The Dongola Times

(Anachronistic) Dispatches from the Kingdom of Makuria.
16th of June, 2013

Wild Haskell Analogies #3: Isaiah’s Suffering Function

In Haskell, input-output is a bit of a bother. This is actually quite strange, given that the whole point of a program is to do input-output, and even more-strange given that the most-versatile language for handling input-output is Haskell.

What Haskell does is to strictly compartmentalise input-output. Most-importantly, it is like the Beit Shammai pharisees, who said that if you break one law, you have broken all the Law. (Hint: the Haskell people are correct, which means Shammai was correct, and indeed the Hillelite sages have said that when Shammai is considered to be correct, then we are living in the days of the Messiah—as indeed we are.) So in Haskell, either a function is pure all the way, or it is impure all the way.

What we try to do, in our pharisaical programming mode, is to limit all the sin to one well-defined point, a scapegoat of sorts: when the program starts, in the main function. So my programs in Haskell really over-exploit command line arguments and environment variables. (In fact, I use environment variables far more than I use command line arguments.) The point is that, in the main function, we can commit all our input-output, and then let the rest of the program live a pure existence.

But the problem is that, since programs are meant to deal with input-output, every single function is going to require something that came from outside the function—something that came in by input-output. So the main function, which is our sacrificial lamb, upon whom we heap all our sins, is left to die, having been laid aside by the Haskell system “from the foundation of the World” through no fault of its own, and we who fondle the results of input-output are made the purity of Haskell itself.
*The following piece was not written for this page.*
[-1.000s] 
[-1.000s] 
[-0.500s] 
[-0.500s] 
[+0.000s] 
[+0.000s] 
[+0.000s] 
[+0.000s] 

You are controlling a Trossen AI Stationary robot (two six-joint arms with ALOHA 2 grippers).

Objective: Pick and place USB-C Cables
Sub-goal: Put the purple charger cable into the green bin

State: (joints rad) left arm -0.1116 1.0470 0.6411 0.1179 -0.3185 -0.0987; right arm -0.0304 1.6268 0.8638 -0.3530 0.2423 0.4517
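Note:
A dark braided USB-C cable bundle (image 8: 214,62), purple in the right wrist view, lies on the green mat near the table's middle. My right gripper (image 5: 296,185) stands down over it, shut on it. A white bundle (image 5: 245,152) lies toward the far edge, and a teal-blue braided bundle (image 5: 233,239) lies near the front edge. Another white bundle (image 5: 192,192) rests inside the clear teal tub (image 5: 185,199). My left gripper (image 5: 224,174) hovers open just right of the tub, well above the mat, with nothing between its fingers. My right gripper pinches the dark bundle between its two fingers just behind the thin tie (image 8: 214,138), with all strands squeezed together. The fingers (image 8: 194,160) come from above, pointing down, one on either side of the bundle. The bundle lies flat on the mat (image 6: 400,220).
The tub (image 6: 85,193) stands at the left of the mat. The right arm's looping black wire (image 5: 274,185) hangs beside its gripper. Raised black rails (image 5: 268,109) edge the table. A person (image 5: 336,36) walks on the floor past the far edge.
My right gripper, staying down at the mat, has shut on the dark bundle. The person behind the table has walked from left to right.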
Haskell made the function that had no sin—the function that is the only-begotten Son of Haskell, the main function, which has “obtained a name that is above all the other functions“, born of the pure Haskell system itself—to be Sin itself, to be the alpha and omega of input-output, that the rest of our functions that we write might be the purity of Haskell.

The main function—both purely a function and purely an IO action at the same time—grew up before him like a hello world, and like a line of code in an empty text editor. He had no beauty or majesty to attract us to him, nothing in his appearance that we should desire him. He was despised and rejected by the programmers, an IO action of suffering, and familiar with pain. Like one from whom people hide their faces he was despised, and we held him in low esteem.
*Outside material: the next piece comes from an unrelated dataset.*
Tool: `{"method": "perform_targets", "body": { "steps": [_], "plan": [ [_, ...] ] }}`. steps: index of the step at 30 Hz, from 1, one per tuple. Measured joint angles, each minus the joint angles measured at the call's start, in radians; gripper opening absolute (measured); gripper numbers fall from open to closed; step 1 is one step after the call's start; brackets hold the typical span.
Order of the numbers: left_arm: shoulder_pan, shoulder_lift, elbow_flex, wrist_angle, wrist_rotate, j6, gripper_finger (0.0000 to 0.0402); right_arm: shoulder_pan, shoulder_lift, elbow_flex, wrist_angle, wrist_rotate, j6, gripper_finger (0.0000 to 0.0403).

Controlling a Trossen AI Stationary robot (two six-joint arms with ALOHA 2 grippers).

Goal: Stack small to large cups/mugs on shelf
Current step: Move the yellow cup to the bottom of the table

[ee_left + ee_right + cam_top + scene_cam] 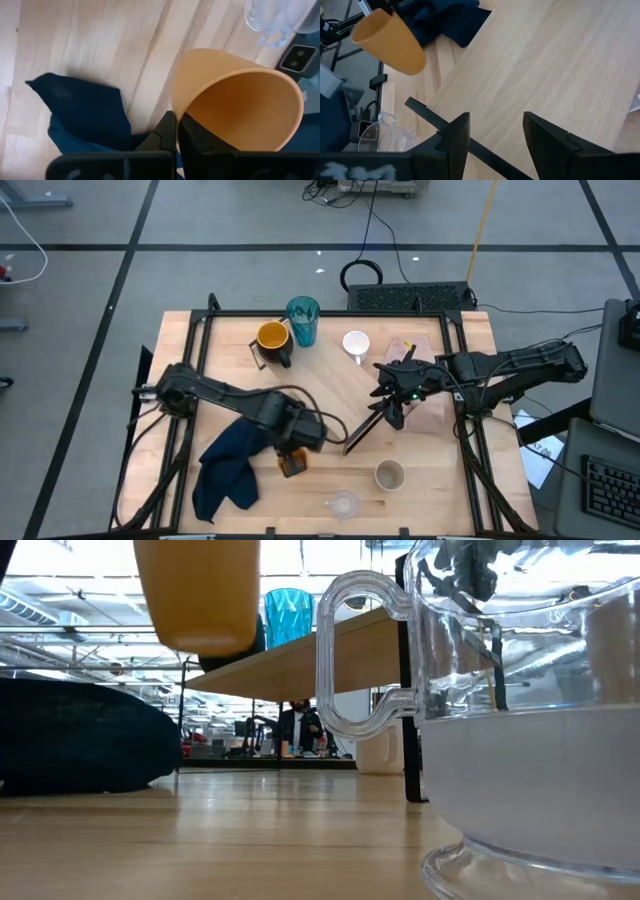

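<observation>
Crumpled dark-blue cloth (228, 465), perhaps a towel.

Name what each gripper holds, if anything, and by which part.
The left gripper pinches the rim wall of the small orange plastic cup, lifted off the table. The right gripper stands open over the light-wood shelf, holding nothing.

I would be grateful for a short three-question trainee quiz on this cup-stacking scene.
1. True or false: the left gripper is shut on the small orange cup.
2. Which lies beside the left arm: A) dark blue cloth, B) red towel, C) sponge?
3. Fill in: the right gripper hangs open above the ____.

Key: 1 true; 2 A; 3 shelf.
</observation>
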Motion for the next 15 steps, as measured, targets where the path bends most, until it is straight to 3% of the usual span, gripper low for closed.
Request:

Surely he managed our file handles and rendered our environment variables, yet we considered him punished by God, stricken by him, and afflicted. But he was pierced for our transgressions, he was crushed for our iniquities; the punishment that brought us peace was on him, and by his wounds we are healed. We all, like imperative programmers, have gone astray, each of us has turned to our own way; and the Haskell system has laid on him the impurity of us all.